Today’s MIP Myth (#16) is as follows: Alternative optima in a MIP model correspond to equally good problem solutions.

I like this myth because it addresses the difference between the problem and the model. We assume they are the same, but they are not. Additionally, there may be multiple ways to model the same problem.

Consider the TSP (a problem!). Here is one IP for the TSP:

\min \sum_{i,j} c_{ij} x_{ij} : x \in \{0,1\}^{n \times n}
\sum_i x_{ij} = 1, \ \forall j,\ \sum_j x_{ij} = 1, \ \forall i
\sum_{(i,j) \in S} x_{ij} \le |S|-1,\ \forall S : \emptyset \neq S \subset \{1,...,n\}

Here, the variables x_{ij}=1 if node j is visited after node i. The c values are the costs/distances. Assume that c is symmetric here. The second line makes sure that each city/node is visited once. The last line shows the subtour elimination constraints.

There are several alternative optima that are not equally good alternative problem solutions; they are the same solutions. Let’s assume that there is a single tour in the problem that optimizes the objective function. Here, notice that with symmetric costs, it doesn’t matter if we traverse this tour forward or backward. In the model, this single optimal solution can be represented by two solutions that have the same objective function value (starting with node 1):

x^* = \{1,2,...,n-1,n,1\}

x' = \{1,n,n-1,...,2,1\}.
with
x'_{ij}=1 if x^*_{ji}=1 and 0 otherwise.

Here is a picture of these two tours.

These two TSP tours are the same solution illustrated forward and backward.
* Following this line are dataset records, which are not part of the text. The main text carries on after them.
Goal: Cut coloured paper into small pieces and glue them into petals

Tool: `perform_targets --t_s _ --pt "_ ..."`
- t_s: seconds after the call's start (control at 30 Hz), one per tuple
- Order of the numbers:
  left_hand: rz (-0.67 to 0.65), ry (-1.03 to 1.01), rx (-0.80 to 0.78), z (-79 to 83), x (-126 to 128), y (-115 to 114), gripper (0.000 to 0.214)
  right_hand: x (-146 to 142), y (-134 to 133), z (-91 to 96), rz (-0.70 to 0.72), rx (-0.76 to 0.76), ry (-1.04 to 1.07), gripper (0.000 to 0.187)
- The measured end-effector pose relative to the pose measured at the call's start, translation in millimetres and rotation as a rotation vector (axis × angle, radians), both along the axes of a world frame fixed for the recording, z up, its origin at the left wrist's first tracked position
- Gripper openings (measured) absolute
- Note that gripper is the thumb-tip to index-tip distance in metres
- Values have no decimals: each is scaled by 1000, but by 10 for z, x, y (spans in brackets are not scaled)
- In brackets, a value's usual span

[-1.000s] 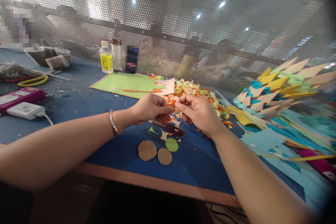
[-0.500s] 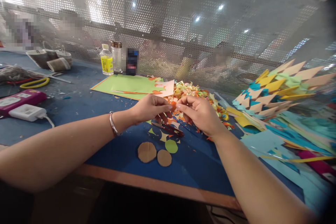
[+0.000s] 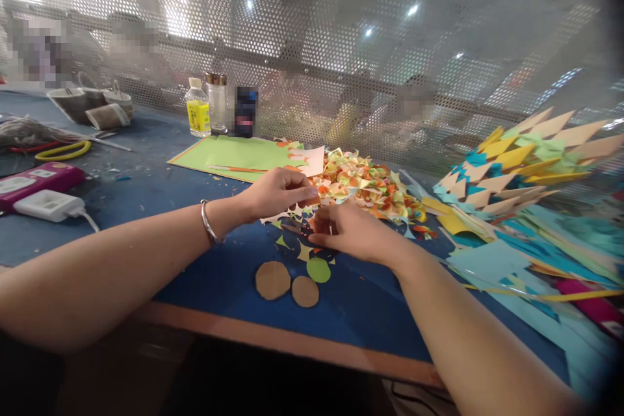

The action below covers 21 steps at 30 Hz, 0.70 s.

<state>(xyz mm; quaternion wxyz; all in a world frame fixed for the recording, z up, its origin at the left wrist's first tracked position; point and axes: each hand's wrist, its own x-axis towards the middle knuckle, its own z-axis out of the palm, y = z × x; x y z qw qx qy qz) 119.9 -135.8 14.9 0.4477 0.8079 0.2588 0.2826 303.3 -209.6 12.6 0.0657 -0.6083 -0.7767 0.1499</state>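
Note:
My left hand (image 3: 283, 194), with a silver bracelet at its wrist, hovers over the table with thumb and fingers pinched. A bit of orange paper (image 3: 315, 200) shows at its fingertips. Lower and to the right, my right hand (image 3: 353, 232) curls its thumb and fingers around the red handles of a pair of scissors (image 3: 294, 227), which it largely hides. Small green and cream paper offcuts (image 3: 305, 251) lie just below. Nearer me rest a green paper disc (image 3: 318, 270) and two brown cardboard discs, one larger (image 3: 272, 280) and one smaller (image 3: 305, 291).
A colourful heap of paper scraps (image 3: 361, 182) lies beyond my hands, beside green sheets (image 3: 234, 153). A bottle (image 3: 197, 110) and a glass jar (image 3: 218, 107) stand behind. Folded spiky paper work (image 3: 517, 162) and blue sheets (image 3: 487, 263) lie right; a purple power strip (image 3: 41, 183) left.
My right hand has left my left hand's fingertips and come down toward me onto the scissors. My left hand has shifted slightly left. The discs have stayed put.

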Motion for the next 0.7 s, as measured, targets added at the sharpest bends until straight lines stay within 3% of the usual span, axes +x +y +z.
perform_targets --t_s 0.17,0.37,0.57,0.7 --pt "30 -27 -2 -10 2 36 17 -10 3 -15 24 50 -101 10" --pt "224 -105 1 3 -21 130 18 -3 14 -28 28 84 -123 5" --pt "206 26 -52 -42 -74 252 17 18 22 -14 30 78 -141 6" --pt "212 143 12 -55 -100 298 16 22 26 -36 37 77 -144 9"
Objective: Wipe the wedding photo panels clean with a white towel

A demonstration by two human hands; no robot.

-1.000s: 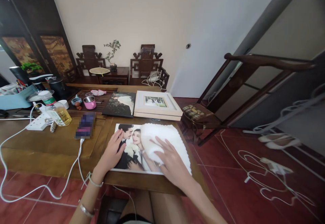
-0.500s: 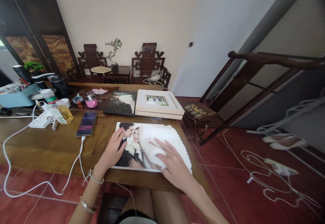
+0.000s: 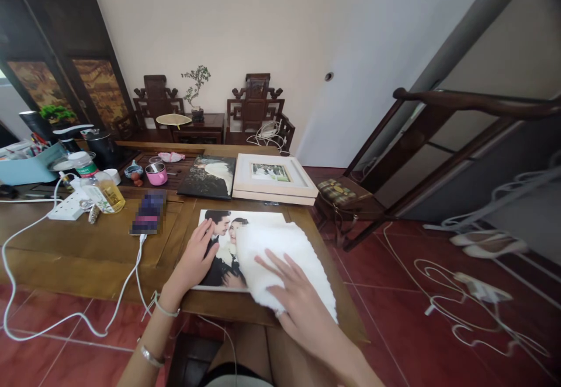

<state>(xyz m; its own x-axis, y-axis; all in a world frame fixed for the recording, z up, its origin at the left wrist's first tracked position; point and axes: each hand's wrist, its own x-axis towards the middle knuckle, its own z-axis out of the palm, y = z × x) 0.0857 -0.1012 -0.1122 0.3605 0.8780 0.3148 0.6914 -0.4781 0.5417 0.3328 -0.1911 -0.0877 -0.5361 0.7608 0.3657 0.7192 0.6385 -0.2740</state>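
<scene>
White, soft-looking cloth with a scalloped edge [image 3: 267, 244] lies at the lower centre of the frame, covering the right part of a flat rectangular photo print of two people in dark and white clothes [image 3: 230, 258] and reaching past its lower edge. Palm down on the cloth is the right hand [image 3: 298, 302], its fingers spread apart and stretched toward the upper left, gripping nothing that shows. At the print's left side the left hand [image 3: 197, 261] rests flat, fingers extended and nearly together, the tips on the picture. Both lie on a brown wooden table [image 3: 109, 264]. Just above the print, at centre, sit a dark photo panel with a white dress [image 3: 210, 176] and, right beside it, a pale wooden picture frame with a white mat [image 3: 245, 168]. Left of centre is a dark phone-like rectangle, its surface pixelated [image 3: 149, 211], a white cable at its lower end; farther left stand a pink cup [image 3: 156, 176], a clear bottle of amber liquid [image 3: 109, 194] and a white power strip [image 3: 65, 208]. A dark wooden chair [image 3: 477, 103] fills the upper right, above red floor tiles [image 3: 381, 317].
</scene>
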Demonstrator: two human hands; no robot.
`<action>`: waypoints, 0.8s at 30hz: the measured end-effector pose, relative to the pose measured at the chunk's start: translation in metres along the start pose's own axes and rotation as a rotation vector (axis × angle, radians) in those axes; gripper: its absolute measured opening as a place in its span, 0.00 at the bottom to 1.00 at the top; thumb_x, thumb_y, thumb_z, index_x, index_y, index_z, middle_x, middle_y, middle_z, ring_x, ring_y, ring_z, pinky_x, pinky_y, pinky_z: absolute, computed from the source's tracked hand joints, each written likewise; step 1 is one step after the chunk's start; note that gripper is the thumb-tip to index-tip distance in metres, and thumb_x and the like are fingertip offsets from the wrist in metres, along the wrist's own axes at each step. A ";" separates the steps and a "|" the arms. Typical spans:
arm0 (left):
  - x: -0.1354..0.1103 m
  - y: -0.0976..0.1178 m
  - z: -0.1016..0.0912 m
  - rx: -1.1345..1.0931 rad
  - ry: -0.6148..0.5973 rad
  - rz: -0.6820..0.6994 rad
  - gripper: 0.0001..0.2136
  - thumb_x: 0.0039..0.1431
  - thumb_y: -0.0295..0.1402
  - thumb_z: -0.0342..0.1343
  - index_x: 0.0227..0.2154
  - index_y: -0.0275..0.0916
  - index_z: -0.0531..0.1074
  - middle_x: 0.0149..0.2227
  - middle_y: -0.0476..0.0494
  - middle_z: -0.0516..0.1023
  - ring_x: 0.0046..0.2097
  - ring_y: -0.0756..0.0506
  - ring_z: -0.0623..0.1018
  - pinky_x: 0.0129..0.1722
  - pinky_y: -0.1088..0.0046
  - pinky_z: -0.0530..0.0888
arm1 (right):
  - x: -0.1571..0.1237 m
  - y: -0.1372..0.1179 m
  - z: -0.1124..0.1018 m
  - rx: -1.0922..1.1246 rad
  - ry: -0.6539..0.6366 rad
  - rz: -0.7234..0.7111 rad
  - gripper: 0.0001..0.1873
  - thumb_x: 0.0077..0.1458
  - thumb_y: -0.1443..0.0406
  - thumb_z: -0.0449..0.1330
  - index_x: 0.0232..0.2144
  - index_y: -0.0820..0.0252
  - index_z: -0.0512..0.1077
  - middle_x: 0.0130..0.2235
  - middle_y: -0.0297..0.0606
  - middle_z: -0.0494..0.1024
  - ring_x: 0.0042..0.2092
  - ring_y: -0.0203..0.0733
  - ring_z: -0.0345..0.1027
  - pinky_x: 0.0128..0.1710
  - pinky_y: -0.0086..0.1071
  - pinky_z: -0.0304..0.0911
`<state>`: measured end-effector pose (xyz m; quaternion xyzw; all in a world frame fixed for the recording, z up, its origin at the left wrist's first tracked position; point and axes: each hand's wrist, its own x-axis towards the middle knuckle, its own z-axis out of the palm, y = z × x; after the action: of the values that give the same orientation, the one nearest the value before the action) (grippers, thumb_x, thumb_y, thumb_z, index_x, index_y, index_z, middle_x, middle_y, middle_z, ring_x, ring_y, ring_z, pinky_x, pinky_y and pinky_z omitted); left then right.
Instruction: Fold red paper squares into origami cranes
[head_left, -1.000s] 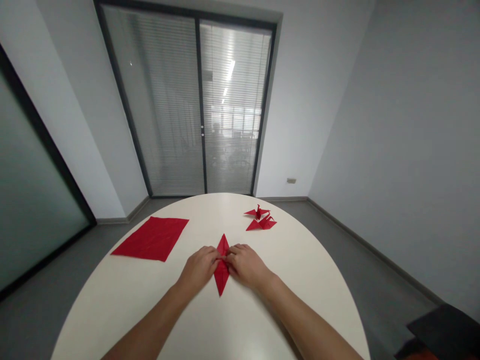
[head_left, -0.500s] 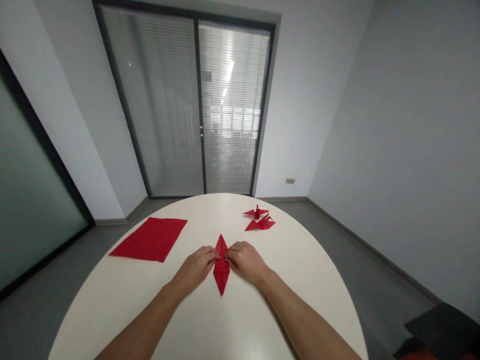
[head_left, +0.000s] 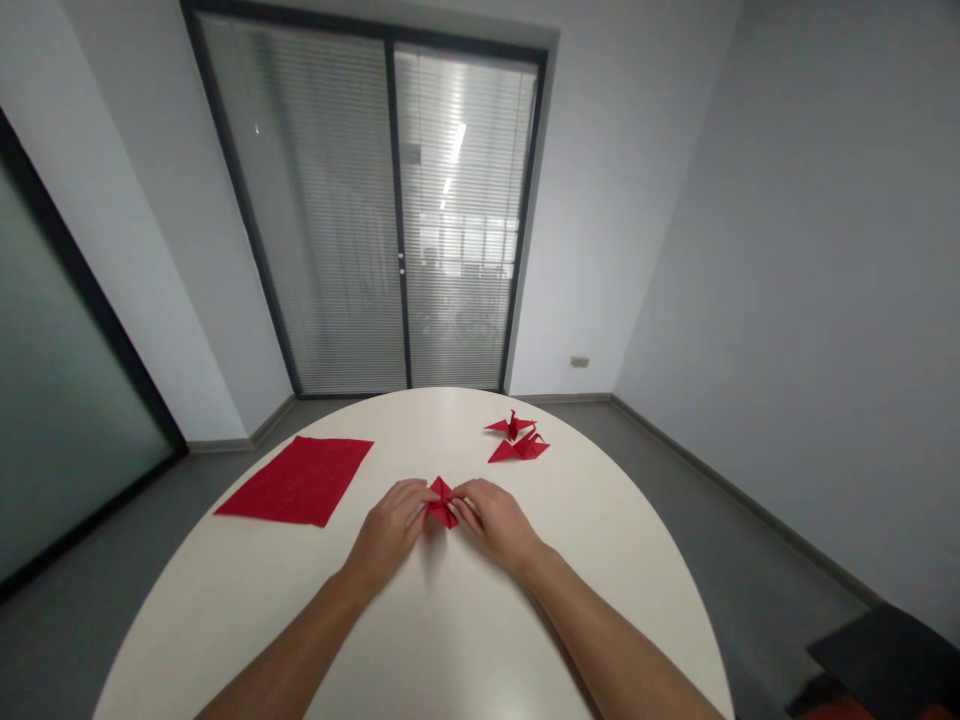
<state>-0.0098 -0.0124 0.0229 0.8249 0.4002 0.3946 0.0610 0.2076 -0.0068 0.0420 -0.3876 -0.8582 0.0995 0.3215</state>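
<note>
A small folded red paper piece sits between my two hands near the middle of the round white table. My left hand pinches its left side, fingers curled together. My right hand pinches its right side in the same way. Only a short red part shows between the fingertips; the rest of the piece is hidden by my fingers or raised off the table.
A flat red paper sheet lies at the table's left. Two folded red paper cranes stand at the far right of the table. Beyond are glass doors with blinds and grey floor; a dark object sits at the lower right.
The red piece lay flat as a long diamond between my hands; now its lower point no longer shows on the table and only a short part is seen. Both hands moved slightly away from me.
</note>
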 end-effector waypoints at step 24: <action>0.014 0.036 0.002 -0.795 0.158 -0.610 0.17 0.51 0.44 0.64 0.38 0.36 0.76 0.36 0.40 0.82 0.35 0.43 0.80 0.31 0.71 0.75 | 0.006 -0.010 0.002 0.928 0.113 0.285 0.19 0.56 0.51 0.64 0.40 0.59 0.73 0.30 0.34 0.75 0.30 0.36 0.67 0.28 0.28 0.62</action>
<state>0.0190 -0.0263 0.0445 0.5511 0.4449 0.5420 0.4523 0.1977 -0.0091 0.0475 -0.3220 -0.6428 0.4932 0.4898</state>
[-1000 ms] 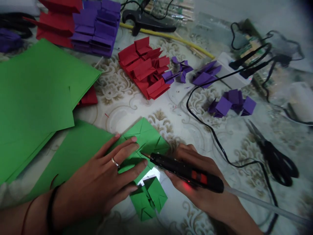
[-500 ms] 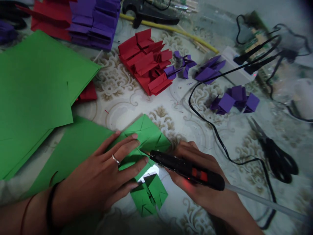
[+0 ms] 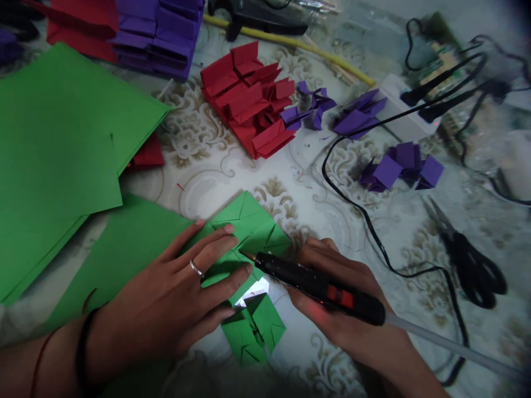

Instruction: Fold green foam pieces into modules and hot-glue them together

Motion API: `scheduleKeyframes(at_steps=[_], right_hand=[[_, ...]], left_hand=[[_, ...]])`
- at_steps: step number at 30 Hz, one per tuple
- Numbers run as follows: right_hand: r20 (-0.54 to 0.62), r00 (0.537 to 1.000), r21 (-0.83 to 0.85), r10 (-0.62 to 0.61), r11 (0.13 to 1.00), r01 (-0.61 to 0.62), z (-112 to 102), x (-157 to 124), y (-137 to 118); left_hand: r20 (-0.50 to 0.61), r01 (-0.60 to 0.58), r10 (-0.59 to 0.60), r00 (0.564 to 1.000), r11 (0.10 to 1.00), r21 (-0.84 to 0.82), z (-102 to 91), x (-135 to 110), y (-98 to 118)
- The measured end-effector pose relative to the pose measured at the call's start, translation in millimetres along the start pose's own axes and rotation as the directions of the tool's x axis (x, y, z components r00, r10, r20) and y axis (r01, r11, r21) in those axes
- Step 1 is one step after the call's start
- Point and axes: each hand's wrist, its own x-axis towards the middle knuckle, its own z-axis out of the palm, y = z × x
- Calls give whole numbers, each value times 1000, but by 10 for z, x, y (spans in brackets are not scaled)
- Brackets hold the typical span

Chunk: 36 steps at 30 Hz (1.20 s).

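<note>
My left hand (image 3: 174, 301) lies flat with fingers spread on a folded green paper piece (image 3: 249, 226), pressing it to the patterned tabletop (image 3: 199, 166). A ring shows on one finger. My right hand (image 3: 344, 309) is closed around a black glue gun (image 3: 319, 287) with a red switch and a clear glue stick at its back. The gun's nozzle touches the green paper beside my left fingertips. A second folded green piece (image 3: 253, 329) lies just below the gun, under a small patch of light.
Large green sheets (image 3: 62, 149) cover the left. Folded red pieces (image 3: 249, 99) and purple pieces (image 3: 398, 168) lie further back, with purple stacks (image 3: 160, 30) at top. Black scissors (image 3: 468, 260) rest at right. A black cord (image 3: 365, 221) runs to a white power strip (image 3: 402, 116).
Both hands keep their hold and place; the view has shifted slightly, so everything sits a little lower-left to upper in frame. The glue gun nozzle stays on the green paper.
</note>
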Motion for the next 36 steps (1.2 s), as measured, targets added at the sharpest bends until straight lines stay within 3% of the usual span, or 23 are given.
scheduleKeyframes(at_steps=[30, 36], right_hand=[[-118, 992, -18, 45, 999, -48, -86, -13, 50], [-159, 980, -28, 118, 992, -124, -84, -28, 79]], left_hand=[[-2, -1, 1, 1000, 1000, -5, -9, 2, 7], [8, 9, -9, 1000, 1000, -13, -37, 13, 9]])
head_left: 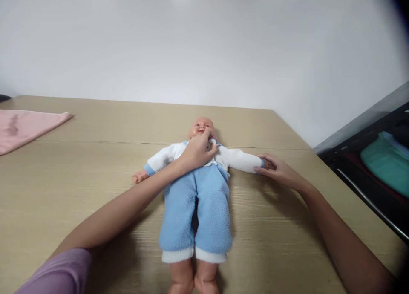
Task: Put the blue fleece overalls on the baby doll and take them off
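Just the head view to go on here. So the doll is flat on its back on the table, feet toward the wearer, and the clothes look mostly sorted to me. White top is on with both arms through, blue pants are on both legs, feet are bare.

Left hand is on the chest up by the chin, fingers bent; can't tell if it's pinching the collar or just resting, and it hides whether the front's done up. Right hand is curled round the doll's hand at the blue cuff, so I'd guess that sleeve's the bit being tidied. Pink cloth lies off left, untouched.
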A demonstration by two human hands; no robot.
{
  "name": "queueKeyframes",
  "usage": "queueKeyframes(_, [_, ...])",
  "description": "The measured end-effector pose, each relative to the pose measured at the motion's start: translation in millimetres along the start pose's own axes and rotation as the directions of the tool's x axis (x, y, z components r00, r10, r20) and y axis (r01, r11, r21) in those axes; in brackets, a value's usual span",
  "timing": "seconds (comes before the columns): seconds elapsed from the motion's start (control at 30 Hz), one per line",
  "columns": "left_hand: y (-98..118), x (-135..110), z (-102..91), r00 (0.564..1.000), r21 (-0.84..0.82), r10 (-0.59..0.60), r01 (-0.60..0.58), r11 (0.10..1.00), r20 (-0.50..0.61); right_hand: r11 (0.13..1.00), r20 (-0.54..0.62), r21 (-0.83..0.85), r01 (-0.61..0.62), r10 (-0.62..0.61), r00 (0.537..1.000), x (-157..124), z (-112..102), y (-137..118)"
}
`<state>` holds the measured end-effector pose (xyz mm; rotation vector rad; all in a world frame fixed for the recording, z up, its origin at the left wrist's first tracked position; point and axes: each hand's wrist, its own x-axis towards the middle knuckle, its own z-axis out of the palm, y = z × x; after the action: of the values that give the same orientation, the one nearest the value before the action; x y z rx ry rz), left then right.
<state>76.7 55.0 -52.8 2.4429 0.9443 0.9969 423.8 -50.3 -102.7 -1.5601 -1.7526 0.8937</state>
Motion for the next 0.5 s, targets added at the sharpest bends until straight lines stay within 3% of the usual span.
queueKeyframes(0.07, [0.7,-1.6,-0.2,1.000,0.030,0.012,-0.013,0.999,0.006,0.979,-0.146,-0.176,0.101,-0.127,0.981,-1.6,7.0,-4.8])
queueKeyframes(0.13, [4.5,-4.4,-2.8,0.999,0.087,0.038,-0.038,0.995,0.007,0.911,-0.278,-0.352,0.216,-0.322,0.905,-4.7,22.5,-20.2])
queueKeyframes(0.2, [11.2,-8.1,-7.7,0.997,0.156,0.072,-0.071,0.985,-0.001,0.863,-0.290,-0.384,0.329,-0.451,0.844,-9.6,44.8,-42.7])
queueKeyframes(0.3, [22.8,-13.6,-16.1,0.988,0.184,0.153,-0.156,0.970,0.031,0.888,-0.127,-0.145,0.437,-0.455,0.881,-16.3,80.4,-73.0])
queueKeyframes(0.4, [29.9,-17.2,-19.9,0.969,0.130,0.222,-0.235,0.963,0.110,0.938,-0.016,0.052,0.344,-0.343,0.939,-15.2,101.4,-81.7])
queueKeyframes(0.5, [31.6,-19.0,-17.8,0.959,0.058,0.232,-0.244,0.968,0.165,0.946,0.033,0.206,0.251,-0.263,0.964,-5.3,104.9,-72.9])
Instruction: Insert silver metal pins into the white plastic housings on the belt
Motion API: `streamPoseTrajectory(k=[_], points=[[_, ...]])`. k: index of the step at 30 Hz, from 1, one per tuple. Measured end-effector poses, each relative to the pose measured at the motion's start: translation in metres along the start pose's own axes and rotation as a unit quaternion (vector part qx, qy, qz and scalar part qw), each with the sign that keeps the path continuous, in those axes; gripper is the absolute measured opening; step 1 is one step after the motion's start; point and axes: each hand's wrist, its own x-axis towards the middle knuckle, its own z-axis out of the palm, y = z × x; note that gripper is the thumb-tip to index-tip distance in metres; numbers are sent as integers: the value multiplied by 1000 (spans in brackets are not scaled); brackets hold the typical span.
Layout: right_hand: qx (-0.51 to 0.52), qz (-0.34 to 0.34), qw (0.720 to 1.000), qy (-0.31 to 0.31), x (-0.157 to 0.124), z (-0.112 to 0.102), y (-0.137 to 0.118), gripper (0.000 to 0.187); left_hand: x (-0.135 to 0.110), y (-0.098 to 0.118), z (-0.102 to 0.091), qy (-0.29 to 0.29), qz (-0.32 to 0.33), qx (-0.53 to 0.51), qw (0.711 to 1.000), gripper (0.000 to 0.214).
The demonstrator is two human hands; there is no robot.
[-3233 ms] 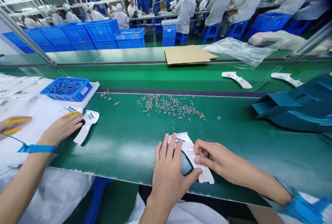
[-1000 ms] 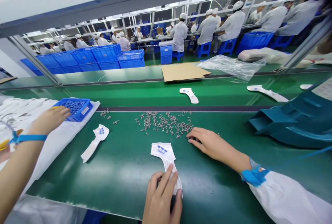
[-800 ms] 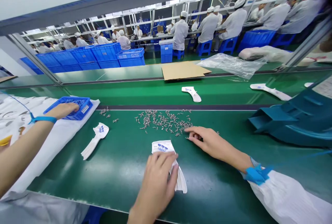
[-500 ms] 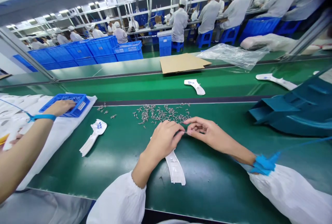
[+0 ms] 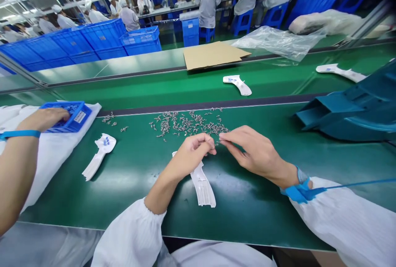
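Observation:
My left hand (image 5: 193, 153) is curled, thumb against the bent fingers, above a white curved plastic shell (image 5: 203, 188) lying on the green work surface. What it holds, if anything, is too small to make out. My right hand (image 5: 255, 149) faces it from the right, its thumb and fingertips pinched together; whatever is between them cannot be made out. A narrow gap separates the two hands. Just beyond the fingertips spreads a loose pile of small metal parts (image 5: 182, 123). The upper end of the shell is partly hidden under my left hand.
A co-worker's hand (image 5: 46, 119) reaches into a blue bin (image 5: 76, 120) at left. Another white shell (image 5: 100, 155) lies nearby; more shells (image 5: 238, 84) rest on the belt (image 5: 139, 90). A teal plastic chute-like piece (image 5: 349, 114) stands right. Cardboard (image 5: 213, 56) lies behind.
My hands have drawn slightly apart; the left fingers have curled in and the right hand has turned more palm-down. The view has tilted down and shifted.

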Motion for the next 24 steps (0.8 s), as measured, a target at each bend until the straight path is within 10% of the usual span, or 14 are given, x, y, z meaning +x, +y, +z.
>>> streamPoseTrajectory(k=[10, 24], points=[[-78, 64, 985, -137, 3, 8, 18, 37, -4, -4, -9, 87, -10, 50, 995, 13], [254, 240, 927, -138, 9, 9, -5, 23, -3, -4, -5, 17, 34, 101, 994, 12]])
These two TSP tours are the same solution illustrated forward and backward.

There are other ways to model the TSP. One involves defining the variables as:
x_{ik} = 1 if node i is the kth node in the tour and 0 otherwise. Parts of the IP model above would have to be reformulated, but I’ll omit that here. There are n identical solutions (2n if the costs are symmetric). The following two tours are different solutions to the model that are the same tour in the problem:

\{1,2,...,n-1,n\}
\{2,3,...,n-1,n,1\}
and so on.

This issue is called symmetry in integer programs, where you can relabel the vertices, rotate the problem, perform a rigid transformation, etc. and have the same solution with a different representation of the variables. It can really slow down solver/algorithm performance, which is why some people work on breaking symmetry.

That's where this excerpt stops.